The following factors, however, militate against staying imposition of a sentence in the face of a successful Crown appeal:

  • If the objectives of denunciation and deterrence cannot be met without further incarceration (para. 13);
  • The offence is extremely serious and failure to re-incarcerate would create unprincipled disparity between similarly positioned offenders (paras. 26-29).

In this case, Justice Pardu concluded:

[30]      … there is no substantial evidence of rehabilitative efforts made after the respondent was released from custody. In fact, the respondent breached the conditional sentence almost immediately afterwards and spent 105 days in custody on that breach. The remaining sentence to be served is significant. In light of the seriousness of the offences, denunciation and deterrence require that the respondent serve an appropriate sentence.

Justice Feldman’s Dissenting Reasons

In her dissent, Justice Feldman agreed that it was not open to the trial judge to impose the sentence that he did but she disagreed that re-incarceration of the accused was necessary to adequately convey the sentencing principles of denunciation and deterrence. In her view, precedents where the Ontario Court of Appeal had ordered an accused re-incarcerated were serious crimes of violence and/or sexual crimes against children. In these cases, the facts of the offence “cried out for societal condemnation” (para. 35). In this case, Justice Feldman viewed the motivating factors behind the offender’s criminality to be poverty and addiction, which can be mitigating factors even for serious offences.  In sum, she concluded:

[39]      On the issue of deterrence, while offences involving firearms are always serious, in this case the respondent did not possess the gun as a tool of a criminal trade. Consistent with her desperate circumstances, she stole the gun in order to sell it. She pled guilty, was remorseful, and did not have a recent criminal record. She has already served a substantial amount of time in custody. The breach of her conditional sentence was living at an unauthorized address for 2 to 4 days. While unacceptable and unlawful, the breach did not involve conduct that was criminal in itself. The respondent has been sentenced accordingly for that breach, and on the record before the court, she has abided by the conditions of her sentence since then.

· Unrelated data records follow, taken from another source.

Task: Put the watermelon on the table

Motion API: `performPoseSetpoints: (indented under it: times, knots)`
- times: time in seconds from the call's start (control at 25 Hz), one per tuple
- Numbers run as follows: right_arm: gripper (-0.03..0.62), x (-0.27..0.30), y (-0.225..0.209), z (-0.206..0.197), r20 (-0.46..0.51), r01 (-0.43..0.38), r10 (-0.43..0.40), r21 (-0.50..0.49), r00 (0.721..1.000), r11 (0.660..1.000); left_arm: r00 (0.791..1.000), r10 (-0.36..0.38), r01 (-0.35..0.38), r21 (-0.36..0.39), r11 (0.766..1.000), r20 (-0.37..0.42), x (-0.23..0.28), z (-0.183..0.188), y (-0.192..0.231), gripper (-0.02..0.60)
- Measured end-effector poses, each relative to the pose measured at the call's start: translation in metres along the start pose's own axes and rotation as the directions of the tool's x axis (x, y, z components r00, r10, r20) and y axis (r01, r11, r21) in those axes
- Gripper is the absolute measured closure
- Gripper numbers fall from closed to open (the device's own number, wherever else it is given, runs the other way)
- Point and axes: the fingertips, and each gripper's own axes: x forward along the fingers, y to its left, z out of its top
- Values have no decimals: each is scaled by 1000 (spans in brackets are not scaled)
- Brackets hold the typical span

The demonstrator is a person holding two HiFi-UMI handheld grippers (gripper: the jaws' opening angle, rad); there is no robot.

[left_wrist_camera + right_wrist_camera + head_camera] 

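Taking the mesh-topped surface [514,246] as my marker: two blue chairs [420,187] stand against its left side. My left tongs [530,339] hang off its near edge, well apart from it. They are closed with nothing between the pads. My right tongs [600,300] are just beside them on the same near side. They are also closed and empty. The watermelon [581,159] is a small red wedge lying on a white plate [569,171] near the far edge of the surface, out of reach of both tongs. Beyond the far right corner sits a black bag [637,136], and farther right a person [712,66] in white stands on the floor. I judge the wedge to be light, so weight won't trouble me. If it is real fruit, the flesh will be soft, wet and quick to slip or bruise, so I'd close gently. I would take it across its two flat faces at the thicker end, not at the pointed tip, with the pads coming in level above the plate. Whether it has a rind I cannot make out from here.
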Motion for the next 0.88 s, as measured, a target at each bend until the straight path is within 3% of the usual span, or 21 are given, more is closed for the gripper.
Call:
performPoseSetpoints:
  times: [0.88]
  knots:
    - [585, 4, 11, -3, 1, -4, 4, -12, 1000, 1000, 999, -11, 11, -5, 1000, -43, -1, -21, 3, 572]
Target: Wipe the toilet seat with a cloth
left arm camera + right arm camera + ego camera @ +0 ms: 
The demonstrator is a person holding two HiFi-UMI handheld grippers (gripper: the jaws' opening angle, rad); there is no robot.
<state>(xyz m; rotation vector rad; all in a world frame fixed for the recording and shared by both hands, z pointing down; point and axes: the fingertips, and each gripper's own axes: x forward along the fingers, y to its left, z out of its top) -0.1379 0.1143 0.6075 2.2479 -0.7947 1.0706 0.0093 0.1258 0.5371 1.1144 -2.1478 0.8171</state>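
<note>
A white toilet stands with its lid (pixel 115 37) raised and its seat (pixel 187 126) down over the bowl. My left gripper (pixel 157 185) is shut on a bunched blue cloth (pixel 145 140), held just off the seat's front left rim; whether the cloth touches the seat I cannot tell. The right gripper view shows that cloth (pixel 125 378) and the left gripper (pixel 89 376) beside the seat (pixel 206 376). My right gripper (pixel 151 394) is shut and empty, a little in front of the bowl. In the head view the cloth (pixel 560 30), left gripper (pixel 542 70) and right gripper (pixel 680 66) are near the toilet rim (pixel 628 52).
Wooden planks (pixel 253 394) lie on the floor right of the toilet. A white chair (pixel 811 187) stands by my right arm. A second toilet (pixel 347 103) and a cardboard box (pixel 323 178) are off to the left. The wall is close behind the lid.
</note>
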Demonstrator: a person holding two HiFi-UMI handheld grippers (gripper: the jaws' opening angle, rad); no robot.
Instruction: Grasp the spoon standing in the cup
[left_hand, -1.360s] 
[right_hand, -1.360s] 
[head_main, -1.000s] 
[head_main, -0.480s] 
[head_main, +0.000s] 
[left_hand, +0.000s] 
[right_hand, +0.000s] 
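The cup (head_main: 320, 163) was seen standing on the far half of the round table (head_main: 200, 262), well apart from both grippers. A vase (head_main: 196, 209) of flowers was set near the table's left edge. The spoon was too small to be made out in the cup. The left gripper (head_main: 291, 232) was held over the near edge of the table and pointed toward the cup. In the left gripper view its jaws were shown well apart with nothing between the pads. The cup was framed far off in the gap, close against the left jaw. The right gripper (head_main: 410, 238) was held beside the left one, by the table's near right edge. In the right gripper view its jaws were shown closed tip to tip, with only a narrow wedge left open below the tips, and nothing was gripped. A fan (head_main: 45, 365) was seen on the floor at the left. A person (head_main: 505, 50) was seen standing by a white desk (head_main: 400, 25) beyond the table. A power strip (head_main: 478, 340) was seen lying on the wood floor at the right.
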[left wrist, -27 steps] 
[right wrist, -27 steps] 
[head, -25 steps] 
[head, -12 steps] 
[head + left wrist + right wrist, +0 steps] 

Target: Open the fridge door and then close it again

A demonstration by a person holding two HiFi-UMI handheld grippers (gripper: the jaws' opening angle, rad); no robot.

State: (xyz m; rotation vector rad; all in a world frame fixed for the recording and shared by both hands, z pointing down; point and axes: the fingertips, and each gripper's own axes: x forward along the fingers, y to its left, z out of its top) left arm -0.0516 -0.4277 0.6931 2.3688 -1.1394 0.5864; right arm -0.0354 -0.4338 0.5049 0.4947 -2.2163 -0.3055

[40]      The totality of all the circumstances I have described are among the types of circumstances that have traditionally led this court to stay any additional sentence that may be imposed on a Crown appeal. To re-incarcerate the respondent at this point for a number of months will serve little further deterrent purpose, but may well cause a significant set-back in her prospects for rehabilitation.

[41]      On the issue of denunciation, appellate courts have recognized that a pronouncement of the appropriate sentence will be effective in most cases without the need for re-incarceration, except in the types of exceptional cases referred to above involving extreme violence or sexual abuse where the initial sentence was minimal. […]

[42]      In sum, I am of the view that the legal error committed by the sentencing judge can be corrected without disrupting the respondent’s remaining prospects for rehabilitation. Given the respondent’s background, the circumstances of the offence, and the fact that she has served a significant portion of her sentence of incarceration, this is not the type of case that requires re-incarceration in order to uphold the objectives of the sentencing regime.